**WORK REQUIRED:** No pictures belong in the copy. Retype exactly, and only, the stretch of lines below from the one with "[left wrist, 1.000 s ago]" through the one with "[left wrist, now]".

*** GIVEN DATA ***

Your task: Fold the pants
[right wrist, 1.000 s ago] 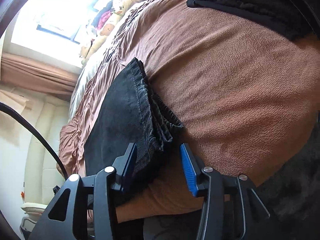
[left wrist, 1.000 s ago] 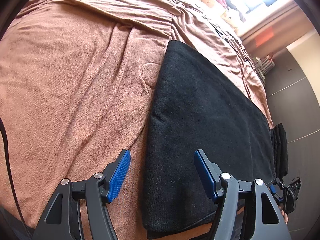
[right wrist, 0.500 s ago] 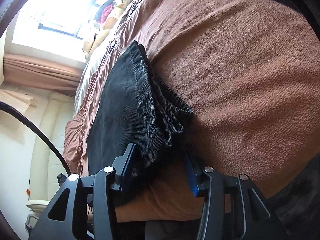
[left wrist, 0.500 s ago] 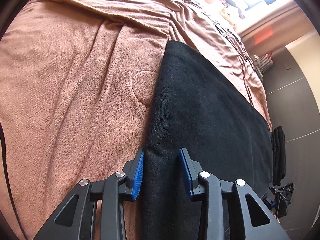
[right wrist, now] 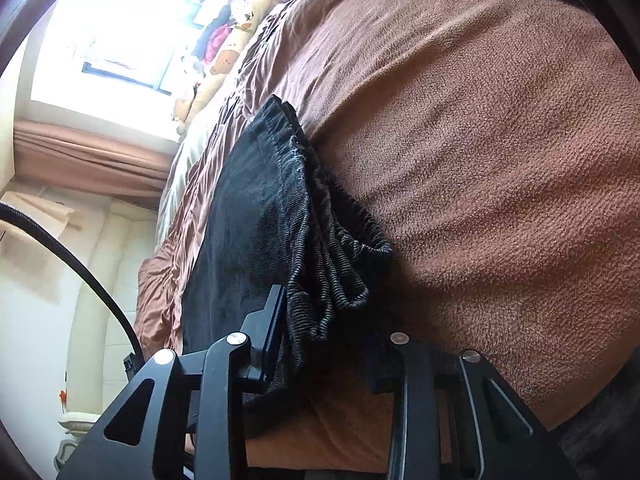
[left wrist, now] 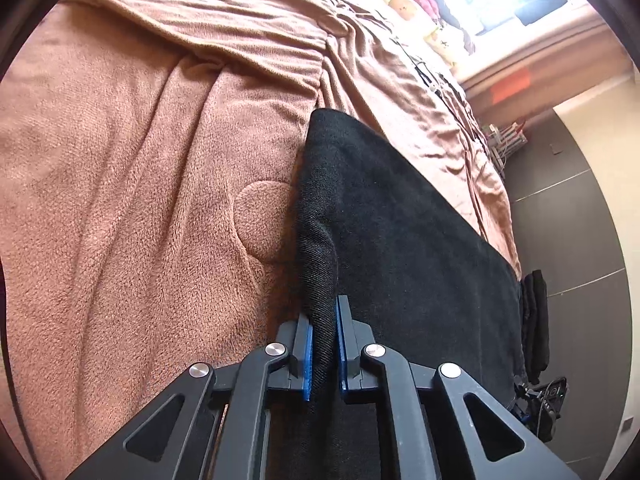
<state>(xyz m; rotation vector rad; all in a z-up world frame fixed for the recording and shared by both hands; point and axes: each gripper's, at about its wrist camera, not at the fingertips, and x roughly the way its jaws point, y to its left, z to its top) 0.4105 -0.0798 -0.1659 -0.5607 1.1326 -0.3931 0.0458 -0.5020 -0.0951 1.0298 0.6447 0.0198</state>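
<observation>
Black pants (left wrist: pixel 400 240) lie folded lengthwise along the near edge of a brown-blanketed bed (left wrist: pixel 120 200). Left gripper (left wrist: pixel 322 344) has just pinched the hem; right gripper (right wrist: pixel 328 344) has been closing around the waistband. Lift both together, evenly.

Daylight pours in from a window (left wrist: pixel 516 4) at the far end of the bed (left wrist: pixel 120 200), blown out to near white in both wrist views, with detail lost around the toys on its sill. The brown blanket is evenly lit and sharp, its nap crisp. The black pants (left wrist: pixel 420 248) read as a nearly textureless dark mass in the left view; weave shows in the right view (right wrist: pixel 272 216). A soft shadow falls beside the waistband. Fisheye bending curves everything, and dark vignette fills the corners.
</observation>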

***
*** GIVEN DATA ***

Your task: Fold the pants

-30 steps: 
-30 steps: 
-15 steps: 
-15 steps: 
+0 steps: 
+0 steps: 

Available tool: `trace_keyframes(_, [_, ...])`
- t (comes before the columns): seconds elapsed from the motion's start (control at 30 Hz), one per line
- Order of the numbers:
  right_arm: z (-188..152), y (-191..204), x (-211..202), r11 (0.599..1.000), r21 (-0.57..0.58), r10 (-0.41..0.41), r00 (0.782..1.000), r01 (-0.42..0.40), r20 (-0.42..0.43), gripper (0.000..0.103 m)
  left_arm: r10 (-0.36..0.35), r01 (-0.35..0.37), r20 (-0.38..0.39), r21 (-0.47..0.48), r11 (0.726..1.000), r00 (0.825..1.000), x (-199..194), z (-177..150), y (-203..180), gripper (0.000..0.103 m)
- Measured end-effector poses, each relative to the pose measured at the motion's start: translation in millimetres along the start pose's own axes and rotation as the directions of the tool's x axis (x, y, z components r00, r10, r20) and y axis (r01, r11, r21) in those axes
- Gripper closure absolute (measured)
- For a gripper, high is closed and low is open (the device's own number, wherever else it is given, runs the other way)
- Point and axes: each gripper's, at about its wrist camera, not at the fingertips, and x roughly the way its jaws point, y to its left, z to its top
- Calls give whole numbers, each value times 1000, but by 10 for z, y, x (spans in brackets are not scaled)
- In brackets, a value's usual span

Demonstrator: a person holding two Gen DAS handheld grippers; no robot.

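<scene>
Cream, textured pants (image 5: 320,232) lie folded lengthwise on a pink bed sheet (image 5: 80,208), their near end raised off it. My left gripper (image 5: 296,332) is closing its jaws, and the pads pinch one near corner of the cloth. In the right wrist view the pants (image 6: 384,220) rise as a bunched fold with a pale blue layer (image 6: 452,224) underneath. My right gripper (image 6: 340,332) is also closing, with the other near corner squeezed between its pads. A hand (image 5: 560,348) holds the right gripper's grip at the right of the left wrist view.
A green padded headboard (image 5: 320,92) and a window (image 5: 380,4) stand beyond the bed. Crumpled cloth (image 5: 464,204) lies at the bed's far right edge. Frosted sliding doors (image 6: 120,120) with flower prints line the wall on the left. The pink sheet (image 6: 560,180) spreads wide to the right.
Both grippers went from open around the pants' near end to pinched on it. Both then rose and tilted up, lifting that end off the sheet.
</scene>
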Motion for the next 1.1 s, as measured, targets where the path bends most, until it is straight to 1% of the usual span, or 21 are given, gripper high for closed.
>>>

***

**EXERCISE SOLUTION:**
[left wrist, 1.000 s ago] 
[right wrist, 0.500 s ago] 
[left wrist, 0.500 s ago] 
[right wrist, now] 
[left wrist, now] 

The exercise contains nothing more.